Vatican City’s highest appellate court has rejected an appeal from the city state’s chief prosecutor that sought to reopen the case against Cardinal Giovanni Angelo Becciu and other defendants, even after the prosecution secured convictions against nine separate defendants on charges of various financial crimes, in a maxi-trial that concluded in 2023.
A laconic statement from the press office of the Holy See announced the developments on Monday.
The original case turned on a failed $400 million real estate deal in London, in which the Holy See’s Secretariat of State purchased a former Harrod’s warehouse in the Chelsea neighborhood with a view to turning the property into luxury apartments.
The Vatican eventually sold the property at a $163 million loss to extricate itself from the affair.
At the time the ill-fated deal was in the works, Becciu was serving as the sostituto in the Secretariat of State – essentially the pope’s chief of staff – and Vatican prosecutors alleged that Becciu, other officials and advisors, and a pair of Italian financiers deliberately swindled the Vatican out of the money.
The defendants argued instead that it was the Vatican itself, represented by senior officials such as Cardinal Secretary of State Pietro Parolin and Archbishop Edgar Peña Parra – who succeeded Becciu as sostituto when Becciu went to lead the powerful Congregation for the Causes of Saints and received the red hat that comes with such a billet – blaming them for the series of poor business decisions which resulted in the losses.
Prosecutor Alessandro Diddi had asked the Court of Cassation of the Vatican City State to let him re-argue a central tenet of his case and prove that the financial crimes and acts of corruption for which he had already secured convictions at first-instance trial were actually part of a unified conspiracy involving the defendants.
Becciu and six other defendants have appealed their convictions, and the court hearing the appeals will now only consider whether to reduce the penalties, modify the convictions, or quash the convictions entirely.
A lower court of appeal had already dismissed Diddi’s request, and the higher court has confirmed that decision, removing pressure from defendants and – observers say – casting further shadow on Diddi, whose conduct throughout the protracted and Byzantine legal saga has been the subject of intense scrutiny and occasionally searing criticism.
A three-judge panel led by Spanish Archbishop Alejandro Arellano Cedillo is hearing the Becciu appeal. Arellano is the dean of the Roman Rota, the Vatican’s highest ordinary judicial tribunal in the Church’s canonical court system. The 63-year-old prelate and jurist is a member of the Workers of the Kingdom of Christ (Operarios del Reino de Cristo), a society of apostolic life founded in Mexico in 1963 and dedicated to cultivating vocations to the priesthood.
Becciu has consistently maintained his innocence and continues to do so now.
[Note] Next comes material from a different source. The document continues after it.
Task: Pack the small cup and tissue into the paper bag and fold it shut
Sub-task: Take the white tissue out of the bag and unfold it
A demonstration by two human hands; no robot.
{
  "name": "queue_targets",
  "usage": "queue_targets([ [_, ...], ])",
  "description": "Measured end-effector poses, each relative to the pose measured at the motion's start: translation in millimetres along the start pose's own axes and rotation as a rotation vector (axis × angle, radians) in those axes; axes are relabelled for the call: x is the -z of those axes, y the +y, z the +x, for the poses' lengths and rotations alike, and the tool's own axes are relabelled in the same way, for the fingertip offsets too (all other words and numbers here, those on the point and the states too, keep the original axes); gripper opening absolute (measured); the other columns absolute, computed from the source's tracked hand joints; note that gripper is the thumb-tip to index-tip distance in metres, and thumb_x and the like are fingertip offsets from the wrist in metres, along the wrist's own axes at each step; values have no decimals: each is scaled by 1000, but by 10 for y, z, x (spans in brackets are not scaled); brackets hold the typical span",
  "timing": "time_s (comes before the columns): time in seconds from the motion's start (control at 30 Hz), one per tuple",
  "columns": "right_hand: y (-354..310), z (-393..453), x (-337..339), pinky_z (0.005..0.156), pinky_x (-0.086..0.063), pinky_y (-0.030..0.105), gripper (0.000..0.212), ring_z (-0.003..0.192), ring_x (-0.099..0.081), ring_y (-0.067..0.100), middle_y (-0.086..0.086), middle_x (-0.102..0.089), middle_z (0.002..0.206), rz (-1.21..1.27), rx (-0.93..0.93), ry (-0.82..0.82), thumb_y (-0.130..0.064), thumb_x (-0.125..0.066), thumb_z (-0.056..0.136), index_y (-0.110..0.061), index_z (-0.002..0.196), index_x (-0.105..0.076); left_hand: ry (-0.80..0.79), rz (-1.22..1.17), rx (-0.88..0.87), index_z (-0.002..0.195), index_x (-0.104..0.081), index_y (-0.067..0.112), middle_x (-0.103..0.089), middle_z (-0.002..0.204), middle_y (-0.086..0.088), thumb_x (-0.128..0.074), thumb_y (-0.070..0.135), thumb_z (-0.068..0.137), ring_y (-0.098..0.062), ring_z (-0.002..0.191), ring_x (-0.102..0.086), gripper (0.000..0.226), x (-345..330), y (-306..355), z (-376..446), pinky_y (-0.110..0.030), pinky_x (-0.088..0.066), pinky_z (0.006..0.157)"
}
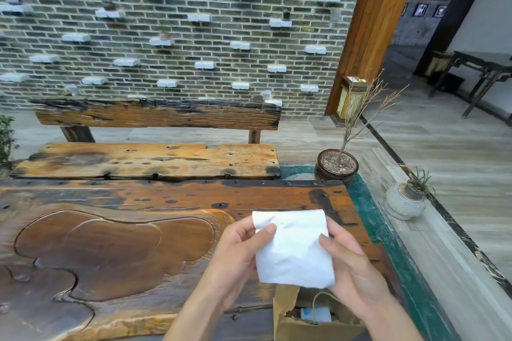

For purposes of the appeal, the charges against him have been phrased as “embezzlement” and “fraud,” even though in the first trial the judges conceded there was no evidence Becciu ever profited personally from the disputed transactions.
In the original trial, Becciu was also charged on two other grounds, one involving transfers of funds from the Secretariat of State to a charity run by his brother in his native Sardinia, and another involving payments to soi-disant security consultant Cecilia Marogna, supposedly for the liberation of a Colombian religious woman kidnapped by jihadists in Mali, though at least some of those funds ended up buying luxury goods for Marogna.
The Secretariat of State and the Administration of the Patrimony of the Apostolic See – APSA, the sovereign asset manager of the Holy See – had constituted themselves civil parties to the trial at first instance, but they have decided to sit out this round.